Don’t think it’s important? Tell that to the 180 patients that were split between knee arthroscopy surgery and a sham surgery (incisions and simulated procedure), who showed no significant difference in follow ups [1]. These are people who had pain before and then improved following a surgery that never actually happened…

Is there an illusion to getting “fixed?”

After exhaustively studying physiology and biomechanical factors for pain, scientists and clinicians have started to look deeper into psychology. “Pain Science,” for lack of a better term, has opened our eyes to the emerging view that pain is more than a simple cause and effect.

It’s well established that there can be an “issue in the tissue” but no pain. Plenty of research has shown that people with hip labral tears, rotator cuff tears, or disc herniation can all be asymptomatic. Take a look for yourself.


  • In 2016, 100 Olympians were given an MRI of their spine and 52% had moderate to severe “spinal disease” with no symptoms [2].
  • Another study found that 81% of asymptomatic people had disc bulges or annular tears [3].
  • “72% male and 50% female elite soccer players had radiographic impingement (FAI) despite no symptoms.” [4]
  • “Mental Health has a stronger association with patient-reported shoulder pain and function than tear size in patients with full-thickness rotator cuff tears.” [5]
  • “Structural measures of tear severity have no correlation with reported pain, symptom duration,or the patient’s activity level” [6]

What gives? Could your MRI possibly be “wrong”? Or maybe we can stop with the human and car analogy. Cars are machines with parts. Humans are complex, living, adaptable organisms influenced by emotional, psychological, and physical inputs.

The Pain Experience

It may be more helpful to view pain as an experience. Think about one of the best (or worst) experiences of your life. You can likely remember exactly how it made you feel, maybe you even feel it right now. Or maybe you got food poisoning once and now when you think of or see the food, you physically feel sick.

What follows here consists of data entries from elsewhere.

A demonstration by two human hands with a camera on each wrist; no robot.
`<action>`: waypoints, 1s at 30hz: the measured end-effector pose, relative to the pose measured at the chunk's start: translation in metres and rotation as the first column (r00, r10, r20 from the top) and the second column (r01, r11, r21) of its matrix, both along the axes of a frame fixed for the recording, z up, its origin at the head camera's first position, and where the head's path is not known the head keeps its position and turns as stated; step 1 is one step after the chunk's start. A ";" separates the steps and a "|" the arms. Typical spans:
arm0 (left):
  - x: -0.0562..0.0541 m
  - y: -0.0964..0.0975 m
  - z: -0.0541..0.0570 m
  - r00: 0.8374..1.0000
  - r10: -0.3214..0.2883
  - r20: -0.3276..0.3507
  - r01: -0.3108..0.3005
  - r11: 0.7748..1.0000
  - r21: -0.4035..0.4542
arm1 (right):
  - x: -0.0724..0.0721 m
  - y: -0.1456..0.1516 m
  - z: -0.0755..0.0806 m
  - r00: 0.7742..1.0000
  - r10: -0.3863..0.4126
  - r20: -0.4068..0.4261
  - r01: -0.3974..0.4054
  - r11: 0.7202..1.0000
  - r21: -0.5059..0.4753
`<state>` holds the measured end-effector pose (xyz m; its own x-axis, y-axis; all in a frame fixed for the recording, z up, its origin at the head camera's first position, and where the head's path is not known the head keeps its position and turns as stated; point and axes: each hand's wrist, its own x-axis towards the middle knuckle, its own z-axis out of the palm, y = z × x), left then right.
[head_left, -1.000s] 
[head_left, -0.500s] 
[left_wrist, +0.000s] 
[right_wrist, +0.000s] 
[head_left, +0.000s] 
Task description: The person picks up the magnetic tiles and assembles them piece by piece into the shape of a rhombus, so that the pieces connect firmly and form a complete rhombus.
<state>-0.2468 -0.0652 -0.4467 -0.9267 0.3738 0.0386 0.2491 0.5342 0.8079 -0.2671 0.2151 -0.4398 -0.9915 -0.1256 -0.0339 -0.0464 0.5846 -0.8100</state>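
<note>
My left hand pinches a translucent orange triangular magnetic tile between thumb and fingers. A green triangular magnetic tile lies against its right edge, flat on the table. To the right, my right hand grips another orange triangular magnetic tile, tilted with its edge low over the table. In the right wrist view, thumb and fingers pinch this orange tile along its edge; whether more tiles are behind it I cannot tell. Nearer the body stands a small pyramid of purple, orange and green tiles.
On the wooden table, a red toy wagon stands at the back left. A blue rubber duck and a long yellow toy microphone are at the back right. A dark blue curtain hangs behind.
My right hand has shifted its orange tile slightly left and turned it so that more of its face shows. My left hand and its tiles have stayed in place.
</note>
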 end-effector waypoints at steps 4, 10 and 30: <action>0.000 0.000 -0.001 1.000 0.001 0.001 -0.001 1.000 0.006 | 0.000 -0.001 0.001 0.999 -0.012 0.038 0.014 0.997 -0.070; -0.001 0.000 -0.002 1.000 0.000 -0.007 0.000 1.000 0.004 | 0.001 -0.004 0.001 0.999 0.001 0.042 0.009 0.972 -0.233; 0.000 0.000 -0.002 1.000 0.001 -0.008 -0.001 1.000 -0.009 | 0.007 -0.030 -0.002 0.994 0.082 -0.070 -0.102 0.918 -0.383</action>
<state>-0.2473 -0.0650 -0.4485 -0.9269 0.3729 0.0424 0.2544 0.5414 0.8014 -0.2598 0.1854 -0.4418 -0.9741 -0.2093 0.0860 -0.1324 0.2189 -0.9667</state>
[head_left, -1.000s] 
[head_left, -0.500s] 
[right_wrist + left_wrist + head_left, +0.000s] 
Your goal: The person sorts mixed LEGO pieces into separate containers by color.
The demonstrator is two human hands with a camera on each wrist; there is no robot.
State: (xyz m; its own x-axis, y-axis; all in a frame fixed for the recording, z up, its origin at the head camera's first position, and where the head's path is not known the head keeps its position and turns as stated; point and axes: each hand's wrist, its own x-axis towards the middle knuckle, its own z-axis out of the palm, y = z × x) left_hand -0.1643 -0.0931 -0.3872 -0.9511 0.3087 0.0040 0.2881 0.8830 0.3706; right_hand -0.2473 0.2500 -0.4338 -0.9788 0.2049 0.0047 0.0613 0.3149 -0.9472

Pain is no different. Your previous feelings and thoughts influence your current state of mind. The mind programs how the brain will function. The brain then governs every movement we make. So if you’ve dealt with knee pain in the past and then re-injure your knee, your nervous system is hyper-sensitive to this experience.

You build a model in your brain of what “knee pain” means to you. Maybe you expect stairs to bother you, or purposely move less to “guard” this injury. These expectations are weighted heavily by your brain and form new beliefs and movement patterns.

And what happens if you violate this model? What happens if you trained step-ups to be stronger and found different ways to challenge this pattern without pain? If it’s violated enough, you adapt and build a new, more resilient perception.

Your Pain is Still Real

However, just because anticipating pain or catastrophizing an injury can make it worse, doesn’t mean the pain you experience isn’t real. It just means that sometimes your perception of the “injury” or “damage” can be wrong, and the pain can simply be an error or overestimation. Through appropriate movement and awareness, this can be significantly improved.

I will finish with a quote from one of my favorite authors on the brain, Moshe Feldenkrais.

“Most conventional treatments assume that function is wholly dependent on the “under-lying” bodily structure and its limitations. Feldenkrais discovered that his pupils’ difficulties were caused as much by how their brains learned to adapt to their structural abnormalities as by the abnormalities themselves.”